I wanted to do this list for quite a while because I think the importance of a strong opening scene/ sequence is something that gets overlooked. The first impression a film makes is super important and some of the best films of all time are built on the strength of their opening gambit. So here are my top 10 openings which have knocked my socks off. I’ll be spreading these over the coming week or so.
Kicking things off is…
I am probably in the minority who think, overall, Up is an average film. It’s dope and everything but I find every character, bar Carl, uninspiring to the point of annoying – especially Russell.
But with all that said, the opening of Up caught me cold. I remember I first watched this in the cinema with my future wife and for 15 minutes I felt like I went through every emotion possible. I remember grinning so much that it hurt my face and I remember laughing out loud especially at how forceful the young Ellie was (anyone in any meaningful relationship would understand why). And then I remember being fearful, especially when you start to recognise the patterns in the opening montage – and then came the gasp – and then tears. I balled my fucking eyes out. I can’t remember the last time I felt that embarrassed in public.

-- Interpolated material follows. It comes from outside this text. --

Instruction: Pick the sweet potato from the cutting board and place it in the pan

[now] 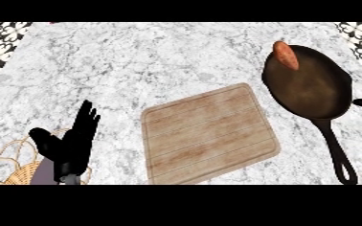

But this film lives on that truly magical opening sequence and there is nothing wrong with that. The film fails quite miserably to reach the heights of that opening. If people think Up is the best animated film of all time, I disagree, but I understand because it’s opening sequence rivals anything that I have ever seen on screen – whether animated or not.
Pulp Fiction (1994)
The very first time I watched Pulp Fiction, I didn’t get it. The damn film left me confused even after numerous sittings (I am pretty sure I was in my mid-teens) – but when it clicked I was blown away.
Pulp Fiction is an exhausting masterpiece – it never loosens its grip on your throat from the very first scene until the last. And the film is full of iconic moments but I think its opening gets overlooked much too often.
The guy from Lie to me (Tim Roth) and Amanda Plummer’s diner scene is an obvious nod to Tarantino’s first film – but here everything is refined. The dialogue is sharper, the rhythm is infectious, the humour is irresistible and by the time you realise something is off – BOOM! And this seemingly throw away scene is actually pretty important to the film. Honestly, it is just genius. And speaking of the G word…
I am one of those people who is convinced that Quentin is a genius, that his ego is justified and part of my reasoning stems from this film and more acutely, this scene.